= Problem description =
The whole listing, please: repeat it exactly, with the pictures left out.

[[ Data extract, beginning ]]

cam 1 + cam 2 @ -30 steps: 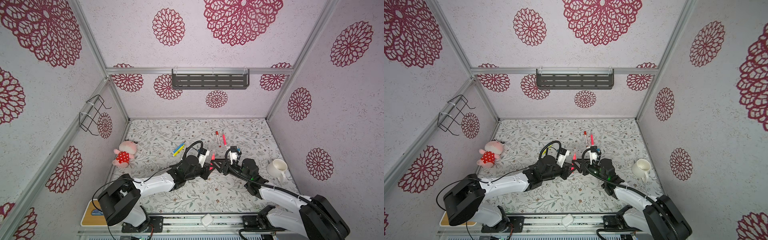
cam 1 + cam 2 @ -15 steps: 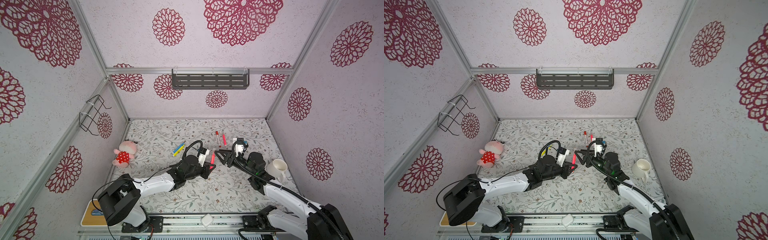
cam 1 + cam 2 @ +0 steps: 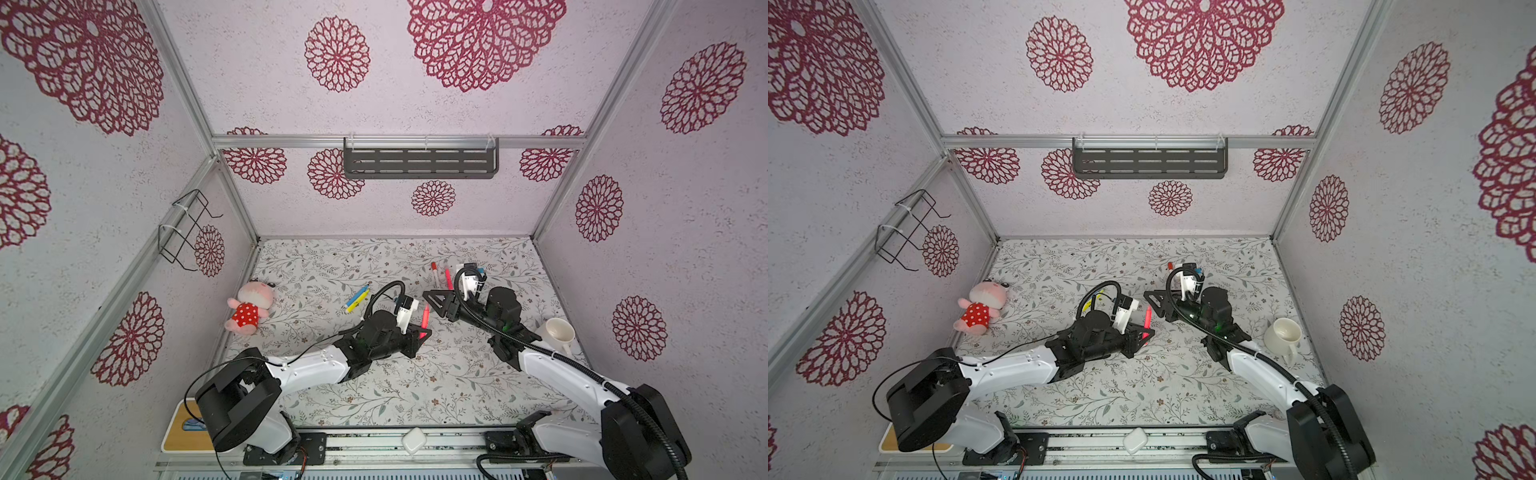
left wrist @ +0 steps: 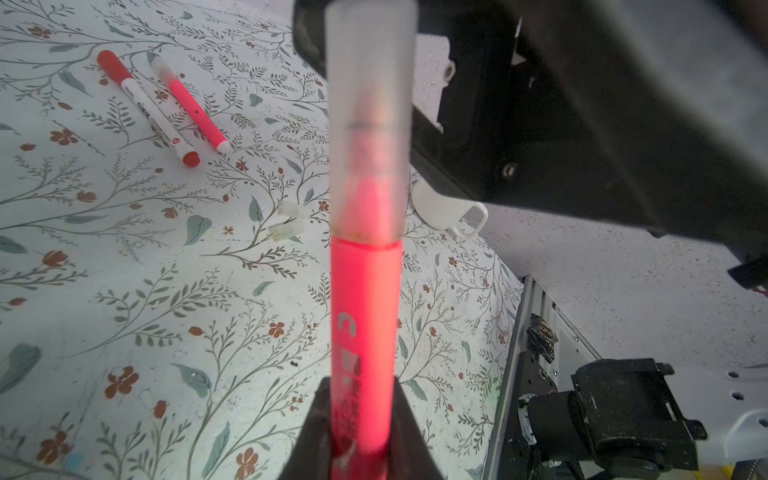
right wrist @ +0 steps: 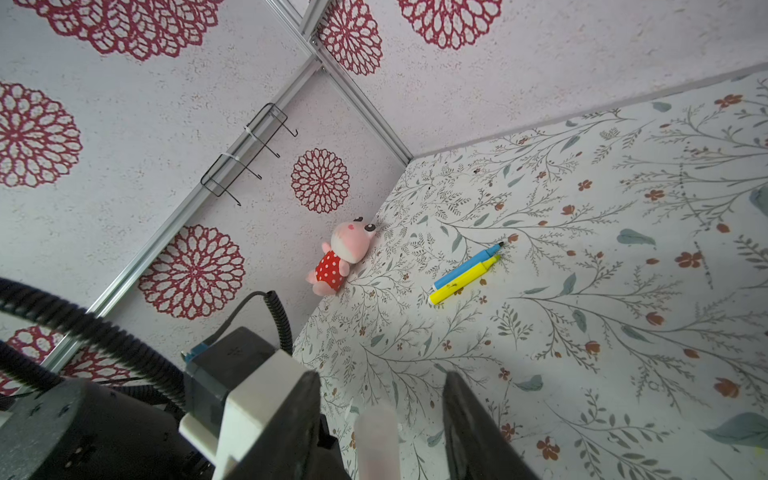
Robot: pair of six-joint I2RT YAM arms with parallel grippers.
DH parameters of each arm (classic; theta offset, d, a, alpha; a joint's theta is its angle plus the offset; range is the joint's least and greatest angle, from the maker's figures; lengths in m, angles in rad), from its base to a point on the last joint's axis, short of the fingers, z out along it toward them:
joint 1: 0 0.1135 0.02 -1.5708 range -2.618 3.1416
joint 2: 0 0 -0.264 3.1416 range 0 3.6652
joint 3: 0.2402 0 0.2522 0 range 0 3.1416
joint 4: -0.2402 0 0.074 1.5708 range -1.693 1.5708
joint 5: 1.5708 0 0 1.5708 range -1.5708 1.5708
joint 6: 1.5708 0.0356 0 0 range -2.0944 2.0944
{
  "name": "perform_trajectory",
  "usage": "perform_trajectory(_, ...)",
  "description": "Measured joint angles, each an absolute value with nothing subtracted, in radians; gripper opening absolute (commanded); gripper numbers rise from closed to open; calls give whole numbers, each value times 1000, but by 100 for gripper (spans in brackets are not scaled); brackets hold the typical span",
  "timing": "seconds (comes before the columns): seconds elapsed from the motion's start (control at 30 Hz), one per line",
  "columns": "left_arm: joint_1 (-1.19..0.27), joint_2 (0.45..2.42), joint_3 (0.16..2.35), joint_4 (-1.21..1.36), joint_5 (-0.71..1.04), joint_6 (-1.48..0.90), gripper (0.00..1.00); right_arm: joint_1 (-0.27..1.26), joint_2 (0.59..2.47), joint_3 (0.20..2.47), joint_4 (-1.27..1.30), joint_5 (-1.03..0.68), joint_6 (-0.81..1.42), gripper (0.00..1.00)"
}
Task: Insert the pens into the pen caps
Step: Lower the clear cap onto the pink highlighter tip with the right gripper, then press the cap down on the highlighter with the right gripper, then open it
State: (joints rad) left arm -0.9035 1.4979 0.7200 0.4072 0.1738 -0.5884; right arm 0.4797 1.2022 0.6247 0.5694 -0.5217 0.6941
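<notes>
My left gripper (image 4: 361, 399) is shut on the lower barrel of a pink pen (image 4: 365, 311), which it holds upright above the table. A see-through whitish pen cap (image 4: 370, 124) sits over that pen's tip. In both top views the pen (image 3: 424, 316) (image 3: 1147, 318) stands between the two grippers. My right gripper (image 3: 432, 301) (image 5: 380, 415) is open. The blurred cap end (image 5: 378, 440) shows between its jaws with a gap on each side. Two loose pen caps (image 4: 294, 210) (image 4: 284, 230) lie on the table. A blue pen (image 5: 465, 266) and a yellow pen (image 5: 463, 282) lie side by side, uncapped.
A red-ended white pen (image 4: 147, 108) and a capped pink pen (image 4: 195, 112) lie together at the back. A white mug (image 3: 557, 334) stands at the right beside the right arm. A plush toy (image 3: 249, 309) lies against the left wall.
My right gripper has let go of the cap end and drawn back from the pen, its arm shifting away from the left gripper. My left gripper has kept still with the pen.
</notes>
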Motion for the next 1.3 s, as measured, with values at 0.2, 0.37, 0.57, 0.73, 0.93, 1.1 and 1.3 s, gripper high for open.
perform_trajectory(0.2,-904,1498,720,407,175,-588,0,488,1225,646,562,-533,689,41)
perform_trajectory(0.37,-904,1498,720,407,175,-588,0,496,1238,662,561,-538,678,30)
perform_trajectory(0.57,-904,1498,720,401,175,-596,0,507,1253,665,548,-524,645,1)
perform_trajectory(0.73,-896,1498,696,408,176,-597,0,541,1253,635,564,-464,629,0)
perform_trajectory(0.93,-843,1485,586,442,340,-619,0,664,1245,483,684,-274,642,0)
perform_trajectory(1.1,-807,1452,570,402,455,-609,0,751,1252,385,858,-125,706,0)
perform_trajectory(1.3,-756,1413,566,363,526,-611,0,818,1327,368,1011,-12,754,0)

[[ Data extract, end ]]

= Problem solution =
cam 1 + cam 2 @ -30 steps: 
cam 1 + cam 2 @ -15 steps: 
cam 1 + cam 2 @ +0 steps: 
left wrist @ +0 steps: 
right wrist @ +0 steps: 
Robot: pair of six-joint I2RT YAM arms with parallel grippers.
DH parameters of each arm (classic; theta offset, d, a, alpha; a joint's theta is its angle plus the offset; range is the joint's least and greatest angle, from the maker's figures; lengths in m, angles in rad), from its base to a point on the last joint's axis, short of the fingers, z out along it toward them:
joint 1: 0 0.1135 0.02 -1.5708 range -2.618 3.1416
joint 2: 0 0 -0.264 3.1416 range 0 3.6652
joint 3: 0.2402 0 0.2522 0 range 0 3.1416
joint 4: -0.2402 0 0.074 1.5708 range -1.693 1.5708
joint 5: 1.5708 0 0 1.5708 range -1.5708 1.5708
joint 6: 1.5708 0.0356 0 0 range -2.0944 2.0944
{
  "name": "perform_trajectory",
  "usage": "perform_trajectory(_, ...)",
  "description": "Measured joint angles, each an absolute value with nothing subtracted, in radians; gripper opening absolute (commanded); gripper numbers rise from closed to open; calls give whole numbers, each value times 1000, but by 100 for gripper (spans in brackets are not scaled); brackets hold the typical span",
  "timing": "seconds (comes before the columns): seconds elapsed from the motion's start (control at 30 Hz), one per line",
  "columns": "left_arm: joint_1 (-1.19..0.27), joint_2 (0.45..2.42), joint_3 (0.16..2.35), joint_4 (-1.21..1.36), joint_5 (-0.71..1.04), joint_6 (-1.48..0.90), gripper (0.00..1.00); right_arm: joint_1 (-0.27..1.26), joint_2 (0.59..2.47), joint_3 (0.20..2.47), joint_4 (-1.27..1.30), joint_5 (-1.03..0.68), joint_6 (-0.81..1.42), gripper (0.00..1.00)"
}
Task: Insert the pens into the pen caps
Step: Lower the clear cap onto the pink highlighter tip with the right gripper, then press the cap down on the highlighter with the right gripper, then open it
State: (joints rad) left arm -0.9035 1.4979 0.7200 0.4072 0.1738 -0.5884; right arm 0.4797 1.2022 0.6247 0.5694 -0.5217 0.6941
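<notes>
My left gripper (image 4: 361, 399) is shut on the lower barrel of a pink pen (image 4: 365, 311), which it holds upright above the table. A see-through whitish pen cap (image 4: 370, 124) sits over that pen's tip. In both top views the pen (image 3: 424, 316) (image 3: 1147, 318) stands between the two grippers. My right gripper (image 3: 432, 301) (image 5: 380, 415) is open. The blurred cap end (image 5: 378, 440) shows between its jaws with a gap on each side. Two loose pen caps (image 4: 294, 210) (image 4: 284, 230) lie on the table. A blue pen (image 5: 465, 266) and a yellow pen (image 5: 463, 282) lie side by side, uncapped.
A red-ended white pen (image 4: 147, 108) and a capped pink pen (image 4: 195, 112) lie together at the back. A white mug (image 3: 557, 334) stands at the right beside the right arm. A plush toy (image 3: 249, 309) lies against the left wall.
My right gripper has let go of the cap end and drawn back from the pen, its arm shifting away from the left gripper. My left gripper has kept still with the pen.
</notes>
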Motion for the next 1.3 s, as measured, with values at 0.2, 0.37, 0.57, 0.73, 0.93, 1.1 and 1.3 s, gripper high for open.
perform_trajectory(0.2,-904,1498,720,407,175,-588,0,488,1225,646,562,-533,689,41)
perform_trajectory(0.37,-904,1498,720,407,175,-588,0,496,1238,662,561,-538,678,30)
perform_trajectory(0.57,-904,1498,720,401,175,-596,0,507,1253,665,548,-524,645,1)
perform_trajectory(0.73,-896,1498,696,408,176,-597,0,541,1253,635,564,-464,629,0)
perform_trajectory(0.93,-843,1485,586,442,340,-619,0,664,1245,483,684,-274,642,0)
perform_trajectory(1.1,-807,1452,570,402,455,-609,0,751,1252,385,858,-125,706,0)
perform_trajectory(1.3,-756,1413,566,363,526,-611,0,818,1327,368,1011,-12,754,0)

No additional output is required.